_Work instruction_:
From the entries that follow, reproduce exactly and only the lines from the line with "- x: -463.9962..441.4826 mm" to the line with "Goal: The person", endpoints included.

Entries taken from a collection:
Segment Open
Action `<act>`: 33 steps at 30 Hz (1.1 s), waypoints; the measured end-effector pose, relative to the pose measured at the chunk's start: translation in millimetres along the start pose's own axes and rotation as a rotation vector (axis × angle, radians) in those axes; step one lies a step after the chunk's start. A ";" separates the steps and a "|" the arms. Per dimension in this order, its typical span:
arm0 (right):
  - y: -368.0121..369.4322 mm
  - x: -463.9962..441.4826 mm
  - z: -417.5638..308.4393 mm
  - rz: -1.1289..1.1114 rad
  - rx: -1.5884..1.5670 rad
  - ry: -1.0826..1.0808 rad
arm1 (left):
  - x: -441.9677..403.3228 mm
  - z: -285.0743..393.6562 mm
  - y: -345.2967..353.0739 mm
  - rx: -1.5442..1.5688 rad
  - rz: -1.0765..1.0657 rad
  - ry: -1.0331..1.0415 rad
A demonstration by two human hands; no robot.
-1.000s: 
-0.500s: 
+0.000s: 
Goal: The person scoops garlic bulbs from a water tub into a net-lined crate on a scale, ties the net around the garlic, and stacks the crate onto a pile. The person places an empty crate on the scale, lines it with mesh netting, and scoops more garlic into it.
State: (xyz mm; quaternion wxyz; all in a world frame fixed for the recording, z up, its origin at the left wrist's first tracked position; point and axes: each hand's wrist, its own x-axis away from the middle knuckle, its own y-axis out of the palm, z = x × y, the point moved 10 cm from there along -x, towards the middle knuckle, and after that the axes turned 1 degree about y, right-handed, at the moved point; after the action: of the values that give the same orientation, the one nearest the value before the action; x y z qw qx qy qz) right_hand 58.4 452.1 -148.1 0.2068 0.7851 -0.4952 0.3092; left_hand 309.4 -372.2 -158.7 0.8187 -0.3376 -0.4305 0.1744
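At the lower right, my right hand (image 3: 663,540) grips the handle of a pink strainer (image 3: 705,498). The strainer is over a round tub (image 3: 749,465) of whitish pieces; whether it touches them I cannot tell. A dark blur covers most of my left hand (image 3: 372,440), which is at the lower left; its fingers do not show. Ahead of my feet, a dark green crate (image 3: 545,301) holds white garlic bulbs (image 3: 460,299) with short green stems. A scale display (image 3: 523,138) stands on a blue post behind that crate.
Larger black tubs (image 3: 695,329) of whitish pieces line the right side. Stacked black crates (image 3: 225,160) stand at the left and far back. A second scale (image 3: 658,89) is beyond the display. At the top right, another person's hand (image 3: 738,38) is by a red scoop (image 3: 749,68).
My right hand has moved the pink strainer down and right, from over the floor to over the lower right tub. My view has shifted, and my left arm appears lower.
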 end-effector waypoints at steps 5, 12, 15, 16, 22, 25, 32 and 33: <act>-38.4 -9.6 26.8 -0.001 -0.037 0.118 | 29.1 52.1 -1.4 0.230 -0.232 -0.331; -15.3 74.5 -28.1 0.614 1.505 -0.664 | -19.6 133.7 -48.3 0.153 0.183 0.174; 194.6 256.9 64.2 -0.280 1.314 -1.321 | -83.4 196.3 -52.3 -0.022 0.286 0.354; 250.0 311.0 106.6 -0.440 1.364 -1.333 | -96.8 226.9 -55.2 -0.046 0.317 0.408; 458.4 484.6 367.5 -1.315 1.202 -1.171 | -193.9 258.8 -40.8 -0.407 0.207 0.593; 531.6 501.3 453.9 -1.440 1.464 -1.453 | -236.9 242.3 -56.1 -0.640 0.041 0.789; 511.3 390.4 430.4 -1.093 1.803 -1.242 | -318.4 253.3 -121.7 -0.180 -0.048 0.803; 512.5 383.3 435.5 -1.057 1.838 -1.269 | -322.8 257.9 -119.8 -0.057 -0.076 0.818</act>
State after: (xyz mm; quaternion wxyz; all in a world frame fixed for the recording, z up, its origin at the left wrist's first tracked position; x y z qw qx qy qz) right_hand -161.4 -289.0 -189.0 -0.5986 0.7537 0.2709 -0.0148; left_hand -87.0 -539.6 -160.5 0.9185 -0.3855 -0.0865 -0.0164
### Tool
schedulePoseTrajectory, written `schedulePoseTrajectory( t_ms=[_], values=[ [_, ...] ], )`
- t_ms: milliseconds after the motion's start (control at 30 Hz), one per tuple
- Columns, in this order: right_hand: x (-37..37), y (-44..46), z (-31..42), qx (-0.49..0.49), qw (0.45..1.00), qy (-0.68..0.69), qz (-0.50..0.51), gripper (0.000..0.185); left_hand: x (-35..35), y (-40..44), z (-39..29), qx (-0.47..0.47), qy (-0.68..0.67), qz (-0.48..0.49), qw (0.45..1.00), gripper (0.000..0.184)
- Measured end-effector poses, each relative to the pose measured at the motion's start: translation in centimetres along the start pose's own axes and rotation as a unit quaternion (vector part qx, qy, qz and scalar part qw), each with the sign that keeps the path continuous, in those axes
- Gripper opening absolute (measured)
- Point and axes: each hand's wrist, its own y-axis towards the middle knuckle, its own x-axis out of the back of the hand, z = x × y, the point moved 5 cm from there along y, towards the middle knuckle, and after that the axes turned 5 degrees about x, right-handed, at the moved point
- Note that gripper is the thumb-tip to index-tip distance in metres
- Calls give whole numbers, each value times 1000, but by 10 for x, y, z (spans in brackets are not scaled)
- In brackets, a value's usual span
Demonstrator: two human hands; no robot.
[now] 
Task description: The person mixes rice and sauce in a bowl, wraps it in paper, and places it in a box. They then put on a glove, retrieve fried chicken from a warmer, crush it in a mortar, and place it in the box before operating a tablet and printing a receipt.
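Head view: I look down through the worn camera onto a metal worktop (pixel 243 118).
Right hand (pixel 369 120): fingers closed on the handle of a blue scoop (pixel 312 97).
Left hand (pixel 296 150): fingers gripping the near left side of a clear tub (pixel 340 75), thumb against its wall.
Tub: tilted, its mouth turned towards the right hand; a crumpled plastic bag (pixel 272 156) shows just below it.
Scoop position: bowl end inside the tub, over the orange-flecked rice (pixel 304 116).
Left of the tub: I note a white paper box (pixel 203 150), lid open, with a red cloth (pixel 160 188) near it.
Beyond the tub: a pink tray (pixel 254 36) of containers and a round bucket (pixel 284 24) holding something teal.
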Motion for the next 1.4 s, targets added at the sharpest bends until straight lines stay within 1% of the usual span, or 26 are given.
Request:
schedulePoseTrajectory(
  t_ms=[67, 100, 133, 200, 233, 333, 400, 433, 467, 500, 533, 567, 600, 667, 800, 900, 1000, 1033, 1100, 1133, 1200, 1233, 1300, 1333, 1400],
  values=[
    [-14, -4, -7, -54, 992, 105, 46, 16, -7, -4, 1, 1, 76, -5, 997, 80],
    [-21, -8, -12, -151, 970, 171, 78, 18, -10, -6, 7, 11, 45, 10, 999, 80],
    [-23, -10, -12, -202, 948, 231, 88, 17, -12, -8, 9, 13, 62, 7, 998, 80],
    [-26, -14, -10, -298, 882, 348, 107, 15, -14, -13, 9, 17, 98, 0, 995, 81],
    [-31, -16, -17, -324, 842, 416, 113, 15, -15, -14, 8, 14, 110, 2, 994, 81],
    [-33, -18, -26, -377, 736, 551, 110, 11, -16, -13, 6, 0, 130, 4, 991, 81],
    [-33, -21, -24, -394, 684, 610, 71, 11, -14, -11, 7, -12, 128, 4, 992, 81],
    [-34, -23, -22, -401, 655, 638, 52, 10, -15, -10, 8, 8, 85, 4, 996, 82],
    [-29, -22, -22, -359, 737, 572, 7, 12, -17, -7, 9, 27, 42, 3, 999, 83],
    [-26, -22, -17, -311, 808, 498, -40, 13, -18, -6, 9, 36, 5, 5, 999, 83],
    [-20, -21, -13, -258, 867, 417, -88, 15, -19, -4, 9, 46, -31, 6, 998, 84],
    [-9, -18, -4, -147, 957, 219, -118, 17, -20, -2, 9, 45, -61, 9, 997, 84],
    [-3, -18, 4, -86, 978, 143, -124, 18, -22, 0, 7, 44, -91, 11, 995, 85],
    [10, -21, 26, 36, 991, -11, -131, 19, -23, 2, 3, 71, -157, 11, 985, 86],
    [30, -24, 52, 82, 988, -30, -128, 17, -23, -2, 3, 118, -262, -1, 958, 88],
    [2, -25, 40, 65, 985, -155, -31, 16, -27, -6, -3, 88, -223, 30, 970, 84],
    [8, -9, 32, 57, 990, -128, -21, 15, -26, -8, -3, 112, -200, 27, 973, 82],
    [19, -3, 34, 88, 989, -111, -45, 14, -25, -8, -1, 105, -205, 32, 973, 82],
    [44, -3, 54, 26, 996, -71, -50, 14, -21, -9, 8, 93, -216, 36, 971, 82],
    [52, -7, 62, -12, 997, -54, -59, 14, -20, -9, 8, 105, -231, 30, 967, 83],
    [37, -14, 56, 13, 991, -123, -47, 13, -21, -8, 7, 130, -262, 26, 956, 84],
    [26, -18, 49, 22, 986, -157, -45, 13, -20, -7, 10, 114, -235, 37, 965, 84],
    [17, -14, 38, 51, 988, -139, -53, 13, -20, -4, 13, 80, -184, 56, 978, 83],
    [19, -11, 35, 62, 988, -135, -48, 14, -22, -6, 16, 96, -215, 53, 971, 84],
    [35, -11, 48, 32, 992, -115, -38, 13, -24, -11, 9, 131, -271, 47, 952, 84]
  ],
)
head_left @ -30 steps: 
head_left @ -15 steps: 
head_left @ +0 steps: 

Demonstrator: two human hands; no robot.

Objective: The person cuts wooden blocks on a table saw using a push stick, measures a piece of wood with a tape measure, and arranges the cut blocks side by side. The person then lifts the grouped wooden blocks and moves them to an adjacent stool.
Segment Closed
_Answer below_:
  - x: -463.9962..441.4826 mm
  - z: -417.5638..308.4393 mm
  - rz: -1.1289..1.1114 rad
  - rx: -1.5884..1.5670 rad
  - ry: -1.0826..1.0808 rad
arm1 (left):
  - x: -441.9677..403.3228 mm
  - z: -285.0743..393.6562 mm
  - y: -345.2967..353.0739 mm
  - rx: -1.5442..1.5688 rad
  - rz: -1.0765..1.0657 rad
  - ry: -1.0331..1.0415 rad
A demonstration by two human hands; no robot.
-1.000s: 
-0.500s: 
+0.000s: 
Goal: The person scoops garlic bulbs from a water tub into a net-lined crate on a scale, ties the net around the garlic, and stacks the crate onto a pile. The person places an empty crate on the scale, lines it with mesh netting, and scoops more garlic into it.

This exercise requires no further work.